Employee Assistance Programs (EAPs) during #RecoveryMonth

Employee Assistance Programs (EAPs) during #RecoveryMonth

As we step into September, a month dedicated to National Recovery, it's crucial to acknowledge the challenges many individuals face in their journey towards well-being. In today's fast-paced and demanding work environments, employees grapple with a myriad of personal difficulties that can significantly affect their overall health and job performance. One such challenge, often shrouded in stigma, is substance use disorder—a multifaceted issue with far-reaching implications for both individuals and the organizations they serve.

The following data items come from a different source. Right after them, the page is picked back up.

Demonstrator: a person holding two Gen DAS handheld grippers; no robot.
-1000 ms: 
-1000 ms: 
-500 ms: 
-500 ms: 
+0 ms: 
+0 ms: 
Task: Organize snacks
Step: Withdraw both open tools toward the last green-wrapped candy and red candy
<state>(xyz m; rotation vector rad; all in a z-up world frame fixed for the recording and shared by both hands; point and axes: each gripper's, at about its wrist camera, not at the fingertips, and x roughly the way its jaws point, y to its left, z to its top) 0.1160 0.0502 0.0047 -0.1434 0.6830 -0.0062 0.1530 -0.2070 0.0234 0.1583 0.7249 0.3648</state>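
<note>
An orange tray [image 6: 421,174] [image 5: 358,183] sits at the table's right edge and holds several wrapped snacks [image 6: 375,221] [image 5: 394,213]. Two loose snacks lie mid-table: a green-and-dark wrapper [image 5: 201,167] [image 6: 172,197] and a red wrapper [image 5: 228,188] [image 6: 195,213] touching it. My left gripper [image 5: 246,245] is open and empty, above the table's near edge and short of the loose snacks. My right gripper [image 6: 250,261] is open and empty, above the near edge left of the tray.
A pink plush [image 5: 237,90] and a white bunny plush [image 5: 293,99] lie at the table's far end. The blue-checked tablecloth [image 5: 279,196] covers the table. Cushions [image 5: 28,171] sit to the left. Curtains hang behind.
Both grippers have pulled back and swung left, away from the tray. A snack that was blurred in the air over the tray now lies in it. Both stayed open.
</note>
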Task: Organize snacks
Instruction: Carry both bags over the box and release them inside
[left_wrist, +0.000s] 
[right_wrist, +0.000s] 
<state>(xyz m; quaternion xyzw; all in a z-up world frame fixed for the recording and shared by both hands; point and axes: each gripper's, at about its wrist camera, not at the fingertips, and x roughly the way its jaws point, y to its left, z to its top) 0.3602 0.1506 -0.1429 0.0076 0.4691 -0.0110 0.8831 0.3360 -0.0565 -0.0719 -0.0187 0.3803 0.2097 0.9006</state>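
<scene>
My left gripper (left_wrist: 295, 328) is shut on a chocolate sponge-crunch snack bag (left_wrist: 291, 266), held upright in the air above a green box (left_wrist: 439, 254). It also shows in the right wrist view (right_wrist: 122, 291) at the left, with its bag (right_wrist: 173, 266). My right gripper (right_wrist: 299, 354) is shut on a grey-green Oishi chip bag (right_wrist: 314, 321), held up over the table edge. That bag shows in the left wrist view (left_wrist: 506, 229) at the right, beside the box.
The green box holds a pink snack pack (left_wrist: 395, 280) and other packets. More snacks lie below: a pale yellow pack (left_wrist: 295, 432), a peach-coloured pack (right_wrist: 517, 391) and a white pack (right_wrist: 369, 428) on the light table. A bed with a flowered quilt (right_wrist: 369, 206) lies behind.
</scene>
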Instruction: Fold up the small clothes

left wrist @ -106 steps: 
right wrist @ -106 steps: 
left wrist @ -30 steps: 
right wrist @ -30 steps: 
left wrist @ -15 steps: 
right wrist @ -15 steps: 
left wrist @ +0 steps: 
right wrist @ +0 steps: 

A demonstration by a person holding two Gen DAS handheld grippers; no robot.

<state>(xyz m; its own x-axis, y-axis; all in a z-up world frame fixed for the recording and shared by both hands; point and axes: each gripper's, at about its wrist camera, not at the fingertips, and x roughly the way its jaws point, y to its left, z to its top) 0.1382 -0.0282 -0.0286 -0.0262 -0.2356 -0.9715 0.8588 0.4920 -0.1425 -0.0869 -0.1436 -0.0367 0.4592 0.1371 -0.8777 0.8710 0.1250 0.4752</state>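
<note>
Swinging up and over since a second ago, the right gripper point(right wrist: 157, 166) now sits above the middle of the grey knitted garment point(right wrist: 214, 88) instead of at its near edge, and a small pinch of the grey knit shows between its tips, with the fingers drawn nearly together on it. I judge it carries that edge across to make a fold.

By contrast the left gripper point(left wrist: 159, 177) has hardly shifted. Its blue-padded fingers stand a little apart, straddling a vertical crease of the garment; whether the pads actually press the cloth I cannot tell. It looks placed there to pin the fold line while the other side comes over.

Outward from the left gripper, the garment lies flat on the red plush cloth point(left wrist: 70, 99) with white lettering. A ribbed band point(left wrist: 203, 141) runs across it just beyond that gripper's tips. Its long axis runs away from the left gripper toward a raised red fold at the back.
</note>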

Substance use disorders can cast a shadow over an individual's life, affecting their physical and mental health, personal relationships, and work performance. Recognizing the intricate nature of these challenges, it's imperative for employers to provide holistic support systems. One often underutilized avenue for recovery lies within a company's Employee Assistance Program (EAP). Employee Assistance Programs are versatile and robust resources that can identify and address an array of health, financial, and social issues, including mental and substance use disorders. They serve as an invaluable lifeline for employees seeking confidential and unbiased support in their quest for recovery from substance use.

It's essential to understand that EAPs primarily function as a crucial starting point, connecting individuals with the necessary referrals for further care. Recovery is a protracted journey that requires dedication, and an EAP serves as a compass, guiding individuals towards the right path.

For employers, the advantages of having an Employee Assistance Program in place are multifold. A workforce in good health is more likely to engage wholeheartedly in their work, leading to higher-quality output and a substantial reduction in absenteeism—a remarkable 41% decrease, to be precise.1 Supporting employees in their recovery efforts has also been linked to improved retention rates and a noticeable reduction in healthcare costs.2 States like Illinois and New York even provides programs where employers can apply for a tax credit of up to $2,000 per individual in recovery from a substance use or mental health disorder that they employ full-time or part-time.3

Substance use disorders are intricate challenges that reverberate throughout an organization. Through the implementation of EAPs, companies have the opportunity to cultivate a culture of care, compassion, and well-being within their ranks, ultimately fostering healthier and more productive workplaces. As we observe National Recovery Month, let us remember that recovery is not just a possibility—it's a reality that can be achieved with the right support systems in place.